▸ REQUIRED WORK
Give the entries back exactly as they stand, but without pictures.
%%
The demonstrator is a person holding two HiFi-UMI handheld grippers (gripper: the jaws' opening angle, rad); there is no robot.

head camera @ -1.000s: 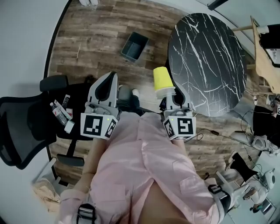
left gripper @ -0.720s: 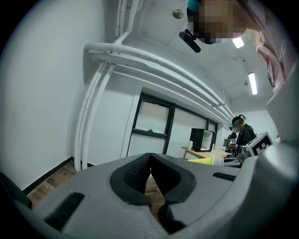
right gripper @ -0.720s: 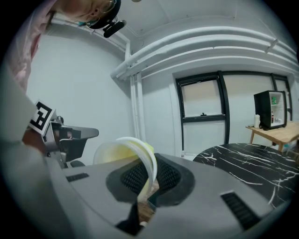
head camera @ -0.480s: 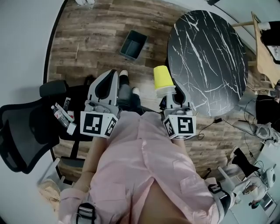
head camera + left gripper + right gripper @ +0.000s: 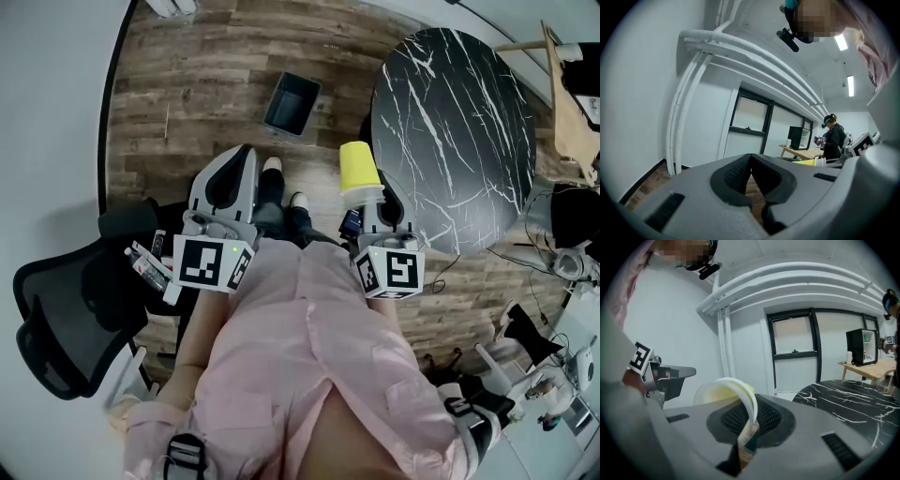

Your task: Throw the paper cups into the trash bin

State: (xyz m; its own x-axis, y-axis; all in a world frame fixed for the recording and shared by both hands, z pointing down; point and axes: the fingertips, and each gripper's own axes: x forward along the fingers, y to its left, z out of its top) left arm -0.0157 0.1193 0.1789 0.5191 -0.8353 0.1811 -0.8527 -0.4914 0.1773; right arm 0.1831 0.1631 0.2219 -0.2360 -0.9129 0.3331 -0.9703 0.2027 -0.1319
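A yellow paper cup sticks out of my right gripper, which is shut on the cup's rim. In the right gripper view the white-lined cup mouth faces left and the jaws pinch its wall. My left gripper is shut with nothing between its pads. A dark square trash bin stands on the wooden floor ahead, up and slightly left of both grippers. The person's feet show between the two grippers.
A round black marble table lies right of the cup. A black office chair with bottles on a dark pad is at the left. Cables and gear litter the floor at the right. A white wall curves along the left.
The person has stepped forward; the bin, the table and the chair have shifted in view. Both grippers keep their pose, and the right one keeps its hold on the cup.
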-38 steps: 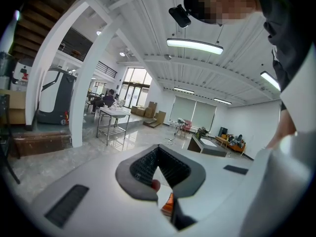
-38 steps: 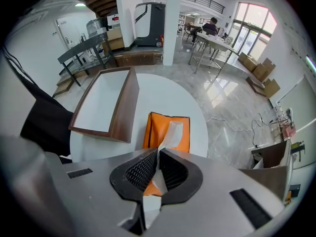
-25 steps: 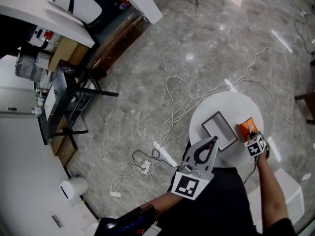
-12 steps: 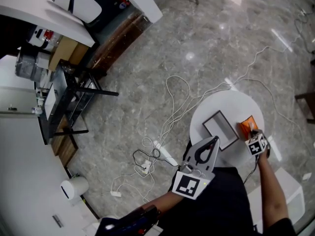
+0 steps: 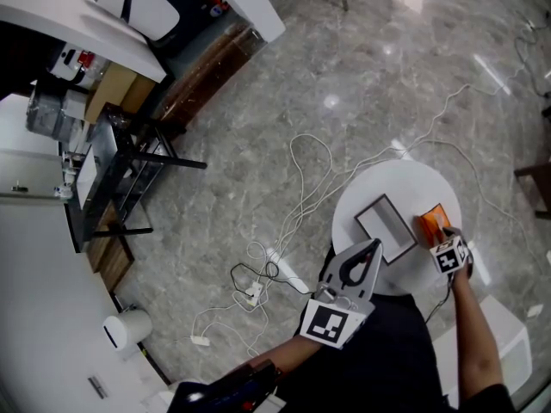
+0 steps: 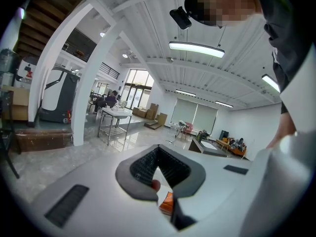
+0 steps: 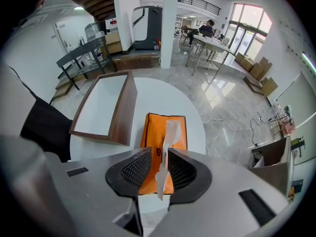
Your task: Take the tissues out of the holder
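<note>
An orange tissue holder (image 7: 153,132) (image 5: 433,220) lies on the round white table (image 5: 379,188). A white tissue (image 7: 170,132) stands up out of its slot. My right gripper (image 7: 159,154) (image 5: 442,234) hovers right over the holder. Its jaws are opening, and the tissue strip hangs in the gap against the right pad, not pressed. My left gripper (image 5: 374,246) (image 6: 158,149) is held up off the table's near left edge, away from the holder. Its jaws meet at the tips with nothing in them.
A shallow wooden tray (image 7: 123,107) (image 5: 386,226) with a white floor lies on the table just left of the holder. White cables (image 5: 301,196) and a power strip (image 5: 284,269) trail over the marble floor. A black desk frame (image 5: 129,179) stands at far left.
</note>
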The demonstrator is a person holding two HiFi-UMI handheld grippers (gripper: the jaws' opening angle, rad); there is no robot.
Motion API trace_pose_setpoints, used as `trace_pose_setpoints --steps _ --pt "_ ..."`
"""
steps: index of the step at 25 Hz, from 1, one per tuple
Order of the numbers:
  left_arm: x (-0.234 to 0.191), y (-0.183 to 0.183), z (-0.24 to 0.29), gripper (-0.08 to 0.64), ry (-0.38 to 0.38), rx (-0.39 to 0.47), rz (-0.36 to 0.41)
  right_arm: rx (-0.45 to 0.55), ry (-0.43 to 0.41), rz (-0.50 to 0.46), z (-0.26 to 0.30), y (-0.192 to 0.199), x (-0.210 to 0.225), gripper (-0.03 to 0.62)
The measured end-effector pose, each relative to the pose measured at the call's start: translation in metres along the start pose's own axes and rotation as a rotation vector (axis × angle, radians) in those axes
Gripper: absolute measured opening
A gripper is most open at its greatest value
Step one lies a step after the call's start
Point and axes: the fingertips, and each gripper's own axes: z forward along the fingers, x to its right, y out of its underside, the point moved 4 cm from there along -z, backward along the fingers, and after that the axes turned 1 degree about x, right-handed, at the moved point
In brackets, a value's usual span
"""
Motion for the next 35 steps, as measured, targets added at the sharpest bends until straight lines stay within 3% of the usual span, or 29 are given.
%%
▸ RESULT
The demonstrator is a person holding two HiFi-UMI handheld grippers (gripper: the jaws' opening angle, rad); there is no robot.

head camera @ -1.000s: 
left gripper @ -0.720s: 
right gripper @ -0.720s: 
head camera @ -0.480s: 
head camera + left gripper + right gripper @ +0.000s: 

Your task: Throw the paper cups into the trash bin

State: (xyz m; its own x-axis, y-axis; all in a world frame fixed for the recording and shared by both hands, z pointing down; point and axes: the fingertips, and each gripper's own axes: x forward along the fingers, y to its left, z out of its top) left arm -0.0157 0.1193 0.1789 0.5191 -0.8353 0.1811 -0.8527 -0.4914 0.1773; right arm 0.1831 0.1631 0.2219 -0.2360 -0.9129 0.3331 -0.9703 0.2027 -0.1319
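A yellow paper cup sticks out of my right gripper, which is shut on the cup's rim. In the right gripper view the white-lined cup mouth faces left and the jaws pinch its wall. My left gripper is shut with nothing between its pads. A dark square trash bin stands on the wooden floor ahead, up and slightly left of both grippers. The person's feet show between the two grippers.
A round black marble table lies right of the cup. A black office chair with bottles on a dark pad is at the left. Cables and gear litter the floor at the right. A white wall curves along the left.
The person has stepped forward; the bin, the table and the chair have shifted in view. Both grippers keep their pose, and the right one keeps its hold on the cup.
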-38 steps: 
-38 steps: 
-25 steps: 
-12 steps: 
+0 steps: 
+0 steps: 
+0 steps: 
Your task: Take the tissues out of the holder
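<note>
An orange tissue holder (image 7: 153,132) (image 5: 433,220) lies on the round white table (image 5: 379,188). A white tissue (image 7: 170,132) stands up out of its slot. My right gripper (image 7: 159,154) (image 5: 442,234) hovers right over the holder. Its jaws are opening, and the tissue strip hangs in the gap against the right pad, not pressed. My left gripper (image 5: 374,246) (image 6: 158,149) is held up off the table's near left edge, away from the holder. Its jaws meet at the tips with nothing in them.
A shallow wooden tray (image 7: 123,107) (image 5: 386,226) with a white floor lies on the table just left of the holder. White cables (image 5: 301,196) and a power strip (image 5: 284,269) trail over the marble floor. A black desk frame (image 5: 129,179) stands at far left.
</note>
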The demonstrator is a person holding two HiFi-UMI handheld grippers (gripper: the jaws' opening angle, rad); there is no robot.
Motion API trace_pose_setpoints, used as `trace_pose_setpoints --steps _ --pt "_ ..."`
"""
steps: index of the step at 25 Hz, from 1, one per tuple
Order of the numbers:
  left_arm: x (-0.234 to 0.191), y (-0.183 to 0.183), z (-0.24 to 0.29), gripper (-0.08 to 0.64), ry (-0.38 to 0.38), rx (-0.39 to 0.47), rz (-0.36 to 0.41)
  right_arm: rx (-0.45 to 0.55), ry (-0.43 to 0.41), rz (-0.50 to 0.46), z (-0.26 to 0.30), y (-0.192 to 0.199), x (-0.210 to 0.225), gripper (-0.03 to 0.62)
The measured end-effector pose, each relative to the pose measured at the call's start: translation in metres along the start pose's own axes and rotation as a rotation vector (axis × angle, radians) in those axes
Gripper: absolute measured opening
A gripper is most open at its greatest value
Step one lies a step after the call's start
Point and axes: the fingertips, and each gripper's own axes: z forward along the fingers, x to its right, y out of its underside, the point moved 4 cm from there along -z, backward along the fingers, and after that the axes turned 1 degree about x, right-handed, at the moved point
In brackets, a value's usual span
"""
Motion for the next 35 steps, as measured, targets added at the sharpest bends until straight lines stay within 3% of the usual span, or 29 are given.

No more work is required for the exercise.